1. A system for filtering an XML document with XPath expressions, comprising:

a tree builder that builds a document data tree for said XML document and an XPath expression tree based on substrings in said XPath expressions; and

a tree prober, associated with said tree builder, that employs said XPath expression tree to probe said document data tree and obtain matches with said substrings.

2. The system as recited in claim 1 wherein said matches are ordered matches.

3. The system as recited in claim 1 wherein said tree builder comprises an event-based parsing interface.

4. The system as recited in claim 1 wherein said substrings are minimal decompositions of said XPath expressions.

5. The system as recited in claim 1 wherein said tree prober parses said document data tree with said XPath expression tree to detect matching substrings in said XML document and iterates, for each of said matching substrings, through all instances of said matching substrings in said document data tree to determine whether said matching substrings are non-redundant.

6. The system as recited in claim 1 wherein said tree builder builds a substring table for said XPath expression tree.

7. The system as recited in claim 1 wherein said tree prober probes said substring table only for matching substrings that appear as a leaf substring in one of said XPath expressions.

8. A method of searching an XML document, comprising:

building an XPath expression tree based on substrings in XPath expressions;

parsing said XML document with said XPath expression tree to detect matching substrings in said XML document; and

iterating, for each of said matching substrings, through all instances of said matching substrings in said XML document to determine whether said matching substrings are non-redundant.
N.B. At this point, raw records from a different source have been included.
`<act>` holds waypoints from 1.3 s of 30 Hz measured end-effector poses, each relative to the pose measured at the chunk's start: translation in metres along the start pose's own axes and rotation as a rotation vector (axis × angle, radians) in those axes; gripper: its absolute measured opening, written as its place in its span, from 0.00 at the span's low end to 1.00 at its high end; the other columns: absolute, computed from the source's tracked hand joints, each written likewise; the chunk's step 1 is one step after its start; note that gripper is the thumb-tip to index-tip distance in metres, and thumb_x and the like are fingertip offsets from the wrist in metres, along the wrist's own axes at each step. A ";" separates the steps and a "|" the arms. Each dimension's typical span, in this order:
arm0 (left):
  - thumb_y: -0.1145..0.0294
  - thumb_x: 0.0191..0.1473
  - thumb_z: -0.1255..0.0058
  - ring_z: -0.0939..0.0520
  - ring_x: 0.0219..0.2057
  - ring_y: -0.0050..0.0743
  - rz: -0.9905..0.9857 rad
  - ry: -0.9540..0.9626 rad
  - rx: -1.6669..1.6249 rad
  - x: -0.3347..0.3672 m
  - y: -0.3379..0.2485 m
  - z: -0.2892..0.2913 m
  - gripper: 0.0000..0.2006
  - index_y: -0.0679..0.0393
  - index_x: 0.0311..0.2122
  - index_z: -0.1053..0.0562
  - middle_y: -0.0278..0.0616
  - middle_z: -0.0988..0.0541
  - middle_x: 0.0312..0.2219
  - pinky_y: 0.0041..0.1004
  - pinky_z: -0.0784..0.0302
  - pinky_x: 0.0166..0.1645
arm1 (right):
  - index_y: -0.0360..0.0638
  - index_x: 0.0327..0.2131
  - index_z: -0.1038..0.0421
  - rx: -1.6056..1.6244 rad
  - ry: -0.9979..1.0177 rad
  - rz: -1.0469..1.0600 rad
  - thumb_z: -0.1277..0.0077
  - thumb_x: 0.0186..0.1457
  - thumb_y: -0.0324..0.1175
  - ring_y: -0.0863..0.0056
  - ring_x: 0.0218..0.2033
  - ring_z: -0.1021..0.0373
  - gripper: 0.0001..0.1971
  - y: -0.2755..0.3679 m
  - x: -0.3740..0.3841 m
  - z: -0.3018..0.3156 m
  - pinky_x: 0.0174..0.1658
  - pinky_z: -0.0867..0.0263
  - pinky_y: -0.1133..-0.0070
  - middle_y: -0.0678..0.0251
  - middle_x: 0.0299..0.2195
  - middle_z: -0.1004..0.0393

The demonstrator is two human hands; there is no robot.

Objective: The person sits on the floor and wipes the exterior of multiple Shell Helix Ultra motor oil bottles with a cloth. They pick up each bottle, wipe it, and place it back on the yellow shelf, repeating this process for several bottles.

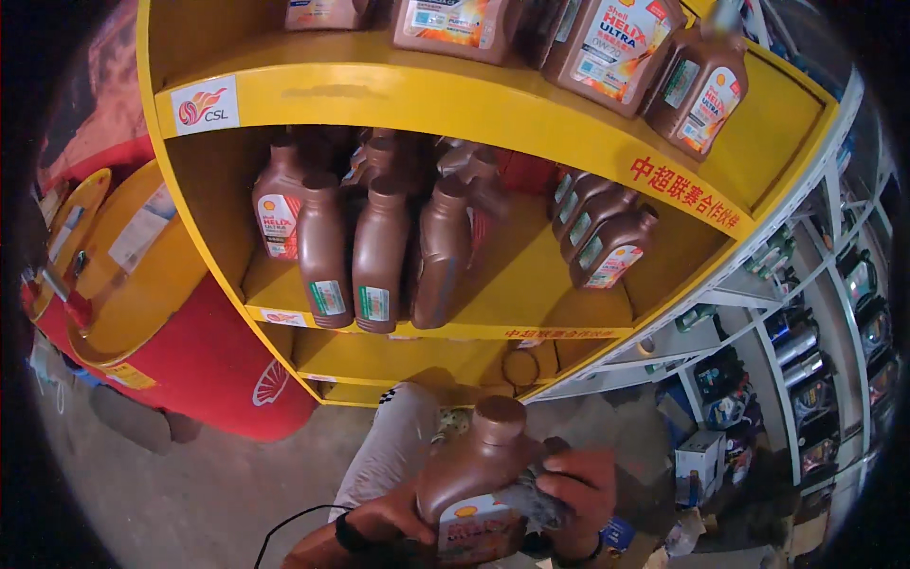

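Observation:
A brown motor oil bottle (471, 467) with a capped neck is held up close to me, in front of the shelf unit. My left hand (403, 512) is wrapped round its left side, a dark band on the wrist. On the other side, my right hand (580, 488) is closed on a crumpled grey cloth (534, 499), pressed against the bottle near its label. The bottle's base is cut off by the lower edge. Beyond it, several similar brown bottles (384, 251) stand on the middle shelf, some turned sideways.
The yellow shelf unit (379, 87) holds more brown bottles (611, 47) on top and a group (609, 248) at the right of its middle shelf. At left are red and yellow drums (223, 356). White racks (758, 341) with bottles line the right, a carton (700, 467) below them.

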State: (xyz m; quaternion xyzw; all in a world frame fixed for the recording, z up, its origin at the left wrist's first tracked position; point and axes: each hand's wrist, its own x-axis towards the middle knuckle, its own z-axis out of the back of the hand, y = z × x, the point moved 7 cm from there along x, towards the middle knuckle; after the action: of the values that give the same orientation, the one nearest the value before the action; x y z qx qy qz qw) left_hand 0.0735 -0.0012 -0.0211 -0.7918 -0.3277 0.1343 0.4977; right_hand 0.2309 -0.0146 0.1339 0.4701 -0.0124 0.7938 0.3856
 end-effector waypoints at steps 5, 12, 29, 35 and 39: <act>0.65 0.44 0.41 0.30 0.54 0.30 0.018 -0.007 0.000 -0.010 0.000 0.002 0.36 0.60 0.60 0.38 0.40 0.31 0.54 0.32 0.34 0.56 | 0.52 0.33 0.22 -0.077 0.040 0.085 0.37 0.36 0.29 0.65 0.36 0.32 0.15 0.024 0.010 -0.006 0.39 0.34 0.72 0.64 0.39 0.29; 0.66 0.44 0.40 0.31 0.55 0.29 0.040 -0.038 0.014 -0.019 0.000 0.003 0.36 0.60 0.59 0.39 0.40 0.31 0.54 0.31 0.35 0.57 | 0.49 0.41 0.25 -0.072 0.131 0.105 0.40 0.41 0.33 0.66 0.42 0.32 0.18 0.045 0.033 -0.015 0.42 0.34 0.71 0.62 0.44 0.31; 0.70 0.41 0.39 0.32 0.56 0.28 -0.017 0.018 0.127 0.005 -0.009 -0.001 0.37 0.59 0.59 0.39 0.39 0.32 0.55 0.30 0.38 0.60 | 0.54 0.33 0.19 -0.128 0.127 0.117 0.39 0.32 0.34 0.70 0.37 0.33 0.17 0.031 0.030 -0.009 0.38 0.36 0.73 0.66 0.38 0.27; 0.71 0.41 0.38 0.33 0.56 0.27 -0.045 -0.045 0.203 0.003 -0.018 0.002 0.38 0.59 0.59 0.39 0.38 0.32 0.55 0.29 0.39 0.61 | 0.56 0.36 0.20 -0.036 0.244 0.187 0.38 0.35 0.36 0.73 0.35 0.32 0.18 0.037 0.036 -0.017 0.38 0.36 0.75 0.70 0.39 0.27; 0.69 0.36 0.32 0.31 0.55 0.28 -0.068 0.011 0.182 0.006 -0.019 0.006 0.42 0.59 0.59 0.39 0.39 0.31 0.54 0.30 0.37 0.60 | 0.50 0.36 0.21 0.036 0.164 -0.053 0.39 0.37 0.33 0.70 0.35 0.31 0.17 0.014 0.030 -0.009 0.39 0.34 0.76 0.66 0.39 0.28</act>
State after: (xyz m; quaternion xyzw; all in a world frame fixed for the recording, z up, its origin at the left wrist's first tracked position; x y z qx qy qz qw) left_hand 0.0674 0.0120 -0.0067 -0.7325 -0.3382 0.1421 0.5734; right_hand 0.2074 -0.0029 0.1566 0.4105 0.0458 0.8192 0.3979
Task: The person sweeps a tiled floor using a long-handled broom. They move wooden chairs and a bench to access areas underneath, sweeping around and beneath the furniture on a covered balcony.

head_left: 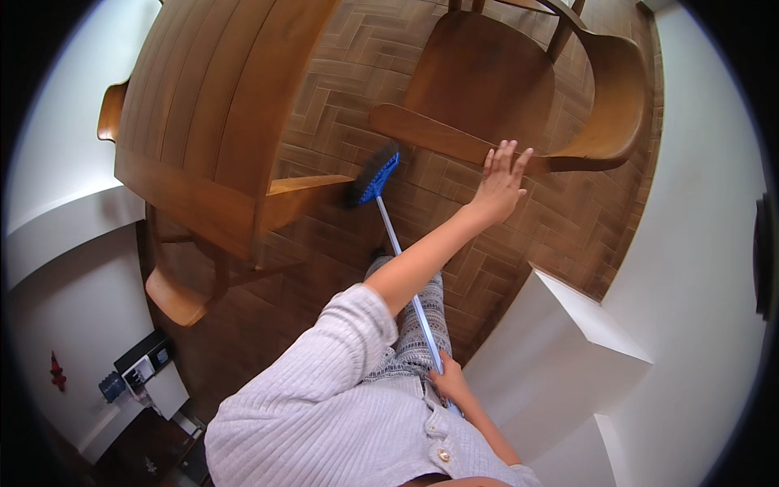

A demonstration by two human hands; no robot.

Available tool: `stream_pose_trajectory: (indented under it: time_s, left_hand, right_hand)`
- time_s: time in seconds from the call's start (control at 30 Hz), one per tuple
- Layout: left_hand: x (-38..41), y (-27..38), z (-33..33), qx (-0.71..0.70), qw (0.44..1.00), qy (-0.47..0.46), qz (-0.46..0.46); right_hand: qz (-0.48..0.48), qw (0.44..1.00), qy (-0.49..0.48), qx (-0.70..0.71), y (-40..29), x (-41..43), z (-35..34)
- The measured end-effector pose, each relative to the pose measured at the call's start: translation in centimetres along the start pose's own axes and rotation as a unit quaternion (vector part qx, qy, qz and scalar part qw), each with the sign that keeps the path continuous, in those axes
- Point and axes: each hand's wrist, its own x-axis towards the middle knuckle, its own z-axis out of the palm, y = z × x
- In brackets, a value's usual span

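My left hand (pixel 503 182) reaches across to a wooden armchair (pixel 481 73), its fingers spread over the chair's curved armrest (pixel 435 131); the palm's contact is hidden. Close to my waist, my right hand (pixel 451 380) is closed around the light blue handle (pixel 423 322) of a broom. The handle passes beneath my left forearm. At its far end, the broom's blue head (pixel 380 178) with dark bristles is low by the floor, between the armchair and a wooden table.
The slatted wooden table (pixel 195 91) stands at upper left, with another chair (pixel 176 295) beside it. White walls (pixel 688 213) and a white block-like corner (pixel 566 341) are on the right. A water dispenser or similar appliance (pixel 146 371) is at lower left. The floor (pixel 331 91) has herringbone tiles.
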Motion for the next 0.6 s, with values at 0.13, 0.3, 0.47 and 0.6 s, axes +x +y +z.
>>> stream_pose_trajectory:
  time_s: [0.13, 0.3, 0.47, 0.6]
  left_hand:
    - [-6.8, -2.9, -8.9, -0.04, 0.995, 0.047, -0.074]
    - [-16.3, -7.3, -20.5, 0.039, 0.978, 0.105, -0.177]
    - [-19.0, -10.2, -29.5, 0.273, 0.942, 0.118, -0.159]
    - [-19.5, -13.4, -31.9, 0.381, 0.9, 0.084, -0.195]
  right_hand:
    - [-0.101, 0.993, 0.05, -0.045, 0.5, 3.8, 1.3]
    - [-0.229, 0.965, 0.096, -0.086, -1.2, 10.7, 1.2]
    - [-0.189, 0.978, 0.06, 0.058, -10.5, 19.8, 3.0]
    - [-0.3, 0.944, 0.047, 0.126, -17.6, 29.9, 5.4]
9. The method as recited in claim 8 wherein said instances are ordered matches.

10. The method as recited in claim 8 wherein said parsing is carried out with an event-based parsing interface.

11. The method as recited in claim 8 wherein said substrings are minimal decompositions of said XPath expressions.

12. The method as recited in claim 8 further comprising building a substring table for said XPath expression tree.

13. The method as recited in claim 12 wherein said probing comprises probing said substring table only for matching substrings that appear as a leaf substring in one of said XPath expressions.

14. A selective data dissemination system, comprising:

a document receiver for receiving XML documents from a plurality of publishers;

a subscription receiver for receiving words of interest from a plurality of subscribers, said words being encapsulable in XPath expressions;

a tree builder that builds a document data tree for said XML document and an XPath expression tree based on substrings in said XPath expressions;

a tree prober that employs said XPath expression tree to probe said document data tree and obtain matches with said substrings; and

a document disseminator that selectively disseminates said XML documents to said plurality of subsribers based on said matches.

15. The system as recited in claim 14 wherein said matches are ordered matches.

16. The system as recited in claim 14 wherein said tree builder comprises an event-based parsing interface.

17. The system as recited in claim 14 wherein said substrings are minimal decompositions of said XPath expressions.

18. The system as recited in claim 14 wherein said tree prober parses said document data tree with said XPath expression tree to detect matching substrings in said XML document and iterates, for each of said matching substrings, through all instances of said matching substrings in said document data tree to determine whether said matching substrings are non-redundant.

19. The system as recited in claim 14 wherein said tree builder builds a substring table for said XPath expression tree.

20. The system as recited in claim 14 wherein said tree prober probes said substring table only for matching substrings that appear as a leaf substring in one of said XPath expressions.